For some people, religion doesn’t mean love, acceptance, and helping others find and celebrate and celebrate meaning.
Bishop Gene Robinson explains the recent tragic suicides of gay teenagers in the context of religion:
Despite the progress we’re making on achieving equality under the law and acceptance in society for gay, lesbian, bisexual, and transgender people, why this rash of bullying, paired with self-loathing, ending in suicide?

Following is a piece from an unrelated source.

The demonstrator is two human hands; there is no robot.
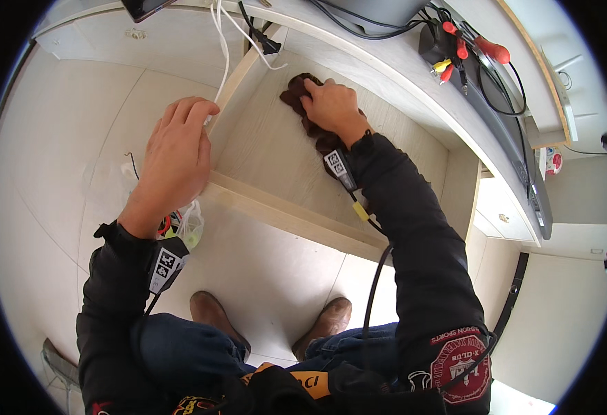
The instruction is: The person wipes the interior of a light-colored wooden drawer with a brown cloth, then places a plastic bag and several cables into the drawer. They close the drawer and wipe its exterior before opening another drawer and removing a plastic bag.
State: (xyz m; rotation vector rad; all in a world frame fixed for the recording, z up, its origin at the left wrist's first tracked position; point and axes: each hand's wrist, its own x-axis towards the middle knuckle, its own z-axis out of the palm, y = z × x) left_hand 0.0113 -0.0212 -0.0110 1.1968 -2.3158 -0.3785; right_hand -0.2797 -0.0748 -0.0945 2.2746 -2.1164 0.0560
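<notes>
My right hand [332, 107] reaches into a pulled-out wooden drawer [283, 207] and grips a crumpled dark brown cloth [294, 97]. The cloth lies against the drawer's pale bottom, and part of it is hidden under my hand and wrist. Beside the drawer's left wall is my left hand [179, 142], its fingers curled around the end of a white cable [224, 66]. That cable hangs down from the desktop, and a small white tip shows at my fingertips.
Above the drawer, the desk edge carries black cables, red-handled tools [492, 50] and red and yellow plugs [443, 67]. A black plug [269, 45] hangs at the drawer's back left corner. A clear plastic bag [191, 225] sits below my left wrist. My shoes [213, 315] stand on the tiles.
</notes>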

With humility and heartfelt repentance I assert that religion — and its general rejection of homosexuality — plays a crucial role in this crisis.

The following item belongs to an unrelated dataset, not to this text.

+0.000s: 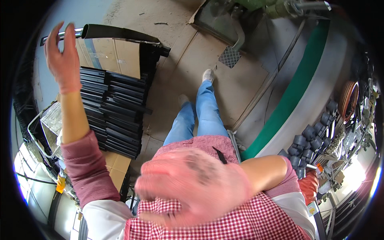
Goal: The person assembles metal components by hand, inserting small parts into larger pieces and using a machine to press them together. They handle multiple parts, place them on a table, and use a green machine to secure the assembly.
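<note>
My left hand [64, 60], in a pink glove, is raised at the far left with its fingers apart. It overlaps a shiny bar beside a black hollow tube [120, 33], which lies across a cardboard sheet [110, 56]. No grip on either shows. Beneath the cardboard is a stack of long black profiles [120, 110]. My right hand [196, 188], gloved in pink with a dark stain on its back, hangs in front of my red checked apron [256, 218]. Motion blurs it, but apron shows between thumb and fingers, with nothing held there.
Ahead stands a green machine base with a ridged metal pedal [230, 57] on the floor. A green strip [298, 96] curves along a pale surface at right. Several dark cylindrical parts [308, 138] and a copper-coloured coil [349, 101] sit beyond it.
</note>
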`<state>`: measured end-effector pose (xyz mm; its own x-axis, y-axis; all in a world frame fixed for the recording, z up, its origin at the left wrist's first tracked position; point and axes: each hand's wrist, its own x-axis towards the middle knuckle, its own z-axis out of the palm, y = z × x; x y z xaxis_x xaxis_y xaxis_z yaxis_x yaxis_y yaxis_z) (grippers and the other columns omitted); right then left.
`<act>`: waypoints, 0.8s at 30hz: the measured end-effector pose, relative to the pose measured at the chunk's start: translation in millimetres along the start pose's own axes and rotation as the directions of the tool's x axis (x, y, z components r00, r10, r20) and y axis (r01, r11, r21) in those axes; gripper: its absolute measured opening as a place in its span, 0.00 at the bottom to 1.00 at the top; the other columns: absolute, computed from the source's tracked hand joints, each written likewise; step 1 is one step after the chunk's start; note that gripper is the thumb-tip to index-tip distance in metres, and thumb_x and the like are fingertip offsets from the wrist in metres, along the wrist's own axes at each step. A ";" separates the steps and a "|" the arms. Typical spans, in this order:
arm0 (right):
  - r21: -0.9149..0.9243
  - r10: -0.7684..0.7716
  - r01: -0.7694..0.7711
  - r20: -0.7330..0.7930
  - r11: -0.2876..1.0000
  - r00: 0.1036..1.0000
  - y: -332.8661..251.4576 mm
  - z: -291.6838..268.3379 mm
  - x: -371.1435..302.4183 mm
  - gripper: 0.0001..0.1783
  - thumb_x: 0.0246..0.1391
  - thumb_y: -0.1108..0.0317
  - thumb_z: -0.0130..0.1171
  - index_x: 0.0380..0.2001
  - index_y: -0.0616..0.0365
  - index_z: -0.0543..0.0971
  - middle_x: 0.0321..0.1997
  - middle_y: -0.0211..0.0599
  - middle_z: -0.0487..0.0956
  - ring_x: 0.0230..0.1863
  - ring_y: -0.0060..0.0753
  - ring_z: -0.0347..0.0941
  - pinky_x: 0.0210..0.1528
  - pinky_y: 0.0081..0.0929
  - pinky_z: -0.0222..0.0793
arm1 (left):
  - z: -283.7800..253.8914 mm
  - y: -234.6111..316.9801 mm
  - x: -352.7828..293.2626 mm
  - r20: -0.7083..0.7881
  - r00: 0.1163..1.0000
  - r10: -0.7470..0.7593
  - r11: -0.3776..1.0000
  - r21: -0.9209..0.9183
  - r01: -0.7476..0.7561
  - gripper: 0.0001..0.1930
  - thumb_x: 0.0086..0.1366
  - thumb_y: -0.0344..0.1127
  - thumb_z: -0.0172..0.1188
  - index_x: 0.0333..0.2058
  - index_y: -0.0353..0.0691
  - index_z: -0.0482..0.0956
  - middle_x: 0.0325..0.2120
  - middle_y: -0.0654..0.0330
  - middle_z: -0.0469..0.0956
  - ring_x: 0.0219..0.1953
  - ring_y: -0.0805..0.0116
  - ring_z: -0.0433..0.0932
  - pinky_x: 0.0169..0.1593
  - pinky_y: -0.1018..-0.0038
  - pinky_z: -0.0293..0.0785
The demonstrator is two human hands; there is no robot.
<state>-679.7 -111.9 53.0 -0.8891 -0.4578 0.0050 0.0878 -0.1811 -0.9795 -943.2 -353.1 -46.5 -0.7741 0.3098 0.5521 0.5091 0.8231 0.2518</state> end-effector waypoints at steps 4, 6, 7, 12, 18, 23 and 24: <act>0.031 0.439 -0.439 0.017 0.898 0.898 75.9 -25.3 12.8 0.13 0.55 0.61 0.60 0.29 0.62 0.77 0.32 0.43 0.80 0.36 0.43 0.79 0.39 0.36 0.74 | 57.0 -24.1 34.4 0.450 0.891 0.059 0.993 -0.121 -0.005 0.14 0.67 0.43 0.62 0.48 0.45 0.81 0.47 0.57 0.80 0.48 0.60 0.79 0.57 0.63 0.71; -0.036 0.575 -0.582 -0.124 0.812 0.809 116.3 -53.3 13.1 0.11 0.55 0.63 0.59 0.28 0.62 0.77 0.27 0.40 0.79 0.31 0.37 0.79 0.36 0.32 0.74 | 72.5 -31.0 31.8 0.695 0.643 0.322 0.872 0.049 -0.488 0.09 0.65 0.40 0.61 0.41 0.45 0.81 0.41 0.59 0.82 0.47 0.61 0.79 0.55 0.63 0.72; -0.038 0.618 -0.637 -0.202 0.770 0.760 138.0 -66.4 14.6 0.11 0.56 0.64 0.59 0.28 0.61 0.76 0.24 0.38 0.78 0.29 0.34 0.78 0.35 0.30 0.73 | 77.2 -35.3 29.7 0.703 0.639 0.311 0.868 0.063 -0.493 0.08 0.65 0.39 0.61 0.38 0.44 0.81 0.38 0.61 0.82 0.45 0.61 0.80 0.52 0.64 0.73; -0.142 0.741 -0.830 -0.390 0.539 0.547 260.4 -118.8 43.9 0.12 0.53 0.61 0.59 0.27 0.60 0.77 0.26 0.41 0.80 0.30 0.41 0.79 0.36 0.33 0.73 | 78.7 -57.4 32.8 0.418 0.893 0.164 0.981 0.030 -0.193 0.06 0.57 0.35 0.65 0.30 0.41 0.79 0.28 0.59 0.80 0.36 0.57 0.79 0.44 0.64 0.75; -0.298 0.542 -0.811 -0.623 0.503 0.565 413.8 -187.1 140.1 0.10 0.51 0.62 0.56 0.29 0.58 0.80 0.31 0.48 0.82 0.36 0.52 0.79 0.41 0.40 0.73 | 89.3 -67.3 53.3 0.467 0.867 0.176 0.983 -0.121 -0.135 0.07 0.53 0.32 0.66 0.24 0.42 0.75 0.22 0.60 0.76 0.29 0.58 0.77 0.50 0.62 0.75; -0.492 0.496 -0.756 -0.570 0.433 0.655 528.5 -264.5 267.9 0.13 0.51 0.59 0.60 0.35 0.53 0.84 0.38 0.46 0.83 0.43 0.49 0.80 0.47 0.42 0.76 | 101.9 -82.3 51.3 0.580 0.812 0.070 0.989 -0.144 0.017 0.06 0.49 0.32 0.68 0.24 0.43 0.77 0.22 0.62 0.76 0.26 0.63 0.78 0.47 0.61 0.77; -0.526 0.474 -0.739 -0.567 0.421 0.674 550.1 -279.4 294.6 0.12 0.50 0.59 0.60 0.33 0.53 0.84 0.37 0.46 0.83 0.43 0.49 0.80 0.47 0.41 0.76 | 104.1 -82.7 50.9 0.625 0.780 0.031 0.992 -0.114 0.052 0.06 0.49 0.32 0.68 0.25 0.42 0.79 0.22 0.62 0.77 0.26 0.63 0.78 0.45 0.61 0.78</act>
<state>-1018.8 -103.2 -540.6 -0.8122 0.0997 -0.5749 0.4579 0.7196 -0.5221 -1063.9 -355.9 -122.0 -0.8234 0.5644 -0.0584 0.5074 0.7785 0.3695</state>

He doesn’t stop at calling out right-wing, conservative churches, denominations, and groups for hateful and disrespectful views; he also encourages liberals and progessives to be louder, more conscientious advocates.
Beyond that, Bishop Robinson buries the lead in the last line: “Nothing short of changing our theology of human sexuality will save these young and precious lives.”

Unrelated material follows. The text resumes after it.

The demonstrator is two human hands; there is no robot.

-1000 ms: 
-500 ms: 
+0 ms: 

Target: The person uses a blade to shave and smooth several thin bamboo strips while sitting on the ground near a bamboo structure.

The Christian community needs to acknowledge that commonly taught ideas, traditions, and attitudes about human sexuality are based on logical fallacies and antiquated scientific assumptions that do not align with modern understanding, and that these do not actively affirm the concerns, contexts, and orientations of parishioners.
Historically, patriarchal religions have, if not persecuted, than marginalized and condemned, LGBTQ persons. Conservative traditions are still doing it. Liberal traditions could do better. Feeling more tolerant, accepting, and positive to LGBT persons is not activism.
Update: Bishop Gene Robinson is retiring. Thank goodness his advocacy will continue.
In his resignation speech in New Hampshire, Bishop Robinson said: “This is the one place on earth where I am not ‘the gay bishop.’ I believe that you elected me because you believed me to be the right person to lead you at this time. The world has sometimes questioned that, but I hope you never did.”
Native Americans are one of the few belief systems actively celebrating the lifestyles of LGBT members (“two spirits”) in the community.
Dan Savage, who started the It Gets Better Project, replies to Barack Obama’s “It Get’s Better” video by saying “Make it better.”